“We already have contracted for enough vaccines, from Moderna and from Pfizer and from [Johnson &Johnson],” he said. “There is no plan to immediately start utilizing the AstraZeneca [vaccine] even if it gets approved through the EUA, which it very well might.”
Fauci said it wasn’t because of the AstraZeneca vaccine itself, but rather that it’s not necessary in the US right now.
“It’s not any indictment against the product. We just have a lot of vaccines,” he said.
But experts advising the government on vaccine policy say that doesn’t paint the whole picture.
The three advisers spoke to CNN on the condition of anonymity because of the sensitivities surrounding AstraZeneca’s possible application to the FDA.
“I think they’re crossing their fingers that AstraZeneca won’t apply for emergency use authorization,” the adviser said. “This vaccine has a checkered past. There’s baggage. Why go down that road if we don’t have to?”
Pfizer, Moderna, and Johnson & Johnson’s vaccines have excellent safety records, with tens of millions of shots without any reported serious side effects.
“Everyone would raise questions — ‘You’re not giving me that new blood clotting vaccine, are you?'” another adviser said, referring to AstraZeneca’s vaccine. “Why muddy the waters with a vaccine that comes with a somewhat checkered reputation?”
The spokesperson wrote that the company is committed “to ensuring fair and equitable vaccine access to communities across the world, regardless of geography or income level,” and is “very proud of the progress that has been made so far” by the company and its global partners.

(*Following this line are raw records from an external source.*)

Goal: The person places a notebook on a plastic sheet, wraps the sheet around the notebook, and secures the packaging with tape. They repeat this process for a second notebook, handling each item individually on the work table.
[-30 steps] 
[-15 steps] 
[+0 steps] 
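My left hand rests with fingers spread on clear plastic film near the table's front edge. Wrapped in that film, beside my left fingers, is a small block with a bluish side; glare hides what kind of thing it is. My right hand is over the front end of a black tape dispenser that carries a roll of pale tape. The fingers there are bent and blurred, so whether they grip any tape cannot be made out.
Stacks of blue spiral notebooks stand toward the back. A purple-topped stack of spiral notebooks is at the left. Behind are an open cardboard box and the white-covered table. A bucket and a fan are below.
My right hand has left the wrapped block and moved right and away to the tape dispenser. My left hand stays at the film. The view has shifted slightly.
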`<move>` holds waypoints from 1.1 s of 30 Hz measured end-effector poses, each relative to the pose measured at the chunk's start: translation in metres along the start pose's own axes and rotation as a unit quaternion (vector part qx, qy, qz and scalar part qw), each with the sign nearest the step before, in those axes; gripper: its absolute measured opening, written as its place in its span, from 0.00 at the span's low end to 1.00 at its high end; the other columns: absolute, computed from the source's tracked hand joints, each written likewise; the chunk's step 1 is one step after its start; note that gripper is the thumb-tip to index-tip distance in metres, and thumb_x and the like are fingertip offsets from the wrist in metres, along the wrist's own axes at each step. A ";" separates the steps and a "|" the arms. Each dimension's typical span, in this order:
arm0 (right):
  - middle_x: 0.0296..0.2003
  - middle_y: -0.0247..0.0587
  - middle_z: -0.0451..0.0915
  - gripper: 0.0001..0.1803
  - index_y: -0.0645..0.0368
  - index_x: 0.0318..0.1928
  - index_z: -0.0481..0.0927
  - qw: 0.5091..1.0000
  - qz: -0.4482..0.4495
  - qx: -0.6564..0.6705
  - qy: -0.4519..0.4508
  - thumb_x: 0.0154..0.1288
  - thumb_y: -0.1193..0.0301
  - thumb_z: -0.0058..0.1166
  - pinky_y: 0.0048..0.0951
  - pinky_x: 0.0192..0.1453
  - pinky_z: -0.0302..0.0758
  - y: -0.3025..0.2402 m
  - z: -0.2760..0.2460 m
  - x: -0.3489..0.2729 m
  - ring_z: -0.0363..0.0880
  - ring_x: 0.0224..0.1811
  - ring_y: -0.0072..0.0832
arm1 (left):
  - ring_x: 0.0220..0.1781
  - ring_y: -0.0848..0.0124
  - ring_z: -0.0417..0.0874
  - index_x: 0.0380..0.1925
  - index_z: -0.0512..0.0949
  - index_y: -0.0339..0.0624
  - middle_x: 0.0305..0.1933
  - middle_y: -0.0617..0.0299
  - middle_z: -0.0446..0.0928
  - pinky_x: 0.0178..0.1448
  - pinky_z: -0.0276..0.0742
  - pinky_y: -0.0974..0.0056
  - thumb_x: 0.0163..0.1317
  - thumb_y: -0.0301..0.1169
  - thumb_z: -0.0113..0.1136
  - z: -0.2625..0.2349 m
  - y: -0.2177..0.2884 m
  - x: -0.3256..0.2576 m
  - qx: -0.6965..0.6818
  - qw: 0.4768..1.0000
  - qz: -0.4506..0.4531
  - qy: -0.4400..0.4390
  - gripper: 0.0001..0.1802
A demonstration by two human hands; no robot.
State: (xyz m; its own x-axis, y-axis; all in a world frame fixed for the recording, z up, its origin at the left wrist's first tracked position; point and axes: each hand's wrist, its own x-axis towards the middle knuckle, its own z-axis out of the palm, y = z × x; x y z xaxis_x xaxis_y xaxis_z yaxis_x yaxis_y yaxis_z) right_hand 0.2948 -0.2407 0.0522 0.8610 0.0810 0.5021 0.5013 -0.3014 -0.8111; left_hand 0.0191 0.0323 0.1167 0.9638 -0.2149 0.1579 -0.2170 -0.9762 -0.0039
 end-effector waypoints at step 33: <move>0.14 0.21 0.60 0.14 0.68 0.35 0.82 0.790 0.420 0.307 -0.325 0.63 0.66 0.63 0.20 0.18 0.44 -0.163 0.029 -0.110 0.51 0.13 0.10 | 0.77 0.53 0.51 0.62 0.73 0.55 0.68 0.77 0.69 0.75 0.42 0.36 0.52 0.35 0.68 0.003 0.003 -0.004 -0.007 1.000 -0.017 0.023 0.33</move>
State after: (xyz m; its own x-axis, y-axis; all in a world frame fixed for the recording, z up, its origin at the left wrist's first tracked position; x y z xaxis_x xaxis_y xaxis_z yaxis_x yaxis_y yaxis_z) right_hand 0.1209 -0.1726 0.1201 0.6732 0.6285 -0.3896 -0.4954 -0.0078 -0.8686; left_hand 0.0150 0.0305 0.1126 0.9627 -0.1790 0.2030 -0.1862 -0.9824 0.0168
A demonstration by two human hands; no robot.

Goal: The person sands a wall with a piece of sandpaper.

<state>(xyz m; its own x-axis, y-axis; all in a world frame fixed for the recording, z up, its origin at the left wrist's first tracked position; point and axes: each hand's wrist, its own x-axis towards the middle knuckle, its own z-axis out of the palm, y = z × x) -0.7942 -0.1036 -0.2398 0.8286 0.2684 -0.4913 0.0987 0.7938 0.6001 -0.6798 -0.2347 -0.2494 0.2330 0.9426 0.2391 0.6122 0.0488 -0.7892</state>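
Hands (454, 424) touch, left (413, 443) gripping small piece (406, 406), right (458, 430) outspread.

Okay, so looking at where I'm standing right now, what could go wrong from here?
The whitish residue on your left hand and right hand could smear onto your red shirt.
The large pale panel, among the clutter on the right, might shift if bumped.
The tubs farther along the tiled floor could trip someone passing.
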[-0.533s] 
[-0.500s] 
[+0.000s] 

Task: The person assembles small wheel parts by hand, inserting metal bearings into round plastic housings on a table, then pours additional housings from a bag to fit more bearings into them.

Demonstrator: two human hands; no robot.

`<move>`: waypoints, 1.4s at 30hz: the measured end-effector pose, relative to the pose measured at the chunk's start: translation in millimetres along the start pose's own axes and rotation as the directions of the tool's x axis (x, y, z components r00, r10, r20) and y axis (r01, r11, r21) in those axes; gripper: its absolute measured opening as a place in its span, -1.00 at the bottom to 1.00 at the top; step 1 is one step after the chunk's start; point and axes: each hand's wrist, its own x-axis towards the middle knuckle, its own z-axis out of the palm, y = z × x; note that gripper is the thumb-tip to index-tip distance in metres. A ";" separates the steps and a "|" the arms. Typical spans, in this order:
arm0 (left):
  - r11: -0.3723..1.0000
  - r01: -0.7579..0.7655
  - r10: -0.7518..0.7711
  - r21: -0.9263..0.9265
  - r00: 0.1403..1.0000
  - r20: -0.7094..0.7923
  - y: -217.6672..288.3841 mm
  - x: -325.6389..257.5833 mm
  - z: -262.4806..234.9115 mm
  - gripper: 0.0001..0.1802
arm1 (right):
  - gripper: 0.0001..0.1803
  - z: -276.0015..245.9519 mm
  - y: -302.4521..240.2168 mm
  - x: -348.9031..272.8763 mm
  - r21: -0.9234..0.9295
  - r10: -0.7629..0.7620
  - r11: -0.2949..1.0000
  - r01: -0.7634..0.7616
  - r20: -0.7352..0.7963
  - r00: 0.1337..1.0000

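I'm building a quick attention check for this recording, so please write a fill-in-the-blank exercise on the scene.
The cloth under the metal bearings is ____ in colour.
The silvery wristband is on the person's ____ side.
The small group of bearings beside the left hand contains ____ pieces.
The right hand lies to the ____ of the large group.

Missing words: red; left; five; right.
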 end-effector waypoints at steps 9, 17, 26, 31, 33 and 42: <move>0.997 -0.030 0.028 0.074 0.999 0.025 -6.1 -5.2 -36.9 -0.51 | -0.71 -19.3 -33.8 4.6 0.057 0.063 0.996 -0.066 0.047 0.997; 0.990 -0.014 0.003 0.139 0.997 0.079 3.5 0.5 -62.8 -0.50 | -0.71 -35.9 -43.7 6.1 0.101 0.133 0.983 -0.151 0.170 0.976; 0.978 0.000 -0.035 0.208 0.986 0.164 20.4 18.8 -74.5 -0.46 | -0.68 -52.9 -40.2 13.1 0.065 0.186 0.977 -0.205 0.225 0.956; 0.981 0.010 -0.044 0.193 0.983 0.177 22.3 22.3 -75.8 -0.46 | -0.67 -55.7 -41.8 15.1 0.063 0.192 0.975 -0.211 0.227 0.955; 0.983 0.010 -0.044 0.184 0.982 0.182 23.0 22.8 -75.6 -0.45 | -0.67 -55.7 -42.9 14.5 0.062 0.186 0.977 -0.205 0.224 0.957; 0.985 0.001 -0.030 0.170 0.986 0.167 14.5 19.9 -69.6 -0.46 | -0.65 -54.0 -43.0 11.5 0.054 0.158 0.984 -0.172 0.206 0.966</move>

“Today the UK’s Medicines and Healthcare products Regulatory Agency (MHRA) and European Medicines Agency (EMA) completed their assessment of extremely rare blood clotting events with low platelets from over 34 million people vaccinated with AstraZeneca’s COVID-19 vaccine in the UK and EU,” according to the statement. “[The agencies] came to the view that these events have a possible link to the vaccine and requested they be listed as an extremely rare potential side effect. Overall, both of these reviews reaffirmed the vaccine offers a high-level of protection against all severities of COVID-19 and that these benefits continue to far outweigh the risks.”
The statement also said that the World Health Organization found that “a causal relationship [between the vaccines and blood clotting events] is considered plausible but is not confirmed.”
Advisers say they wouldn’t take AstraZeneca vaccine
CNN spoke with three government vaccine advisers who said they wouldn’t take the AstraZeneca shot if they had the option of taking the vaccines made by Pfizer, Moderna or Johnson & Johnson.
“All of them keep you out of the hospital and keep you from dying, but those three have a better safety profile,” one of the advisers said.
But they also said they would take AstraZeneca’s vaccine if it were the only one available to them.
One of the advisers remembered getting an email from an acquaintance in Germany asking if she should get the AstraZeneca vaccine, which was the only one available to her.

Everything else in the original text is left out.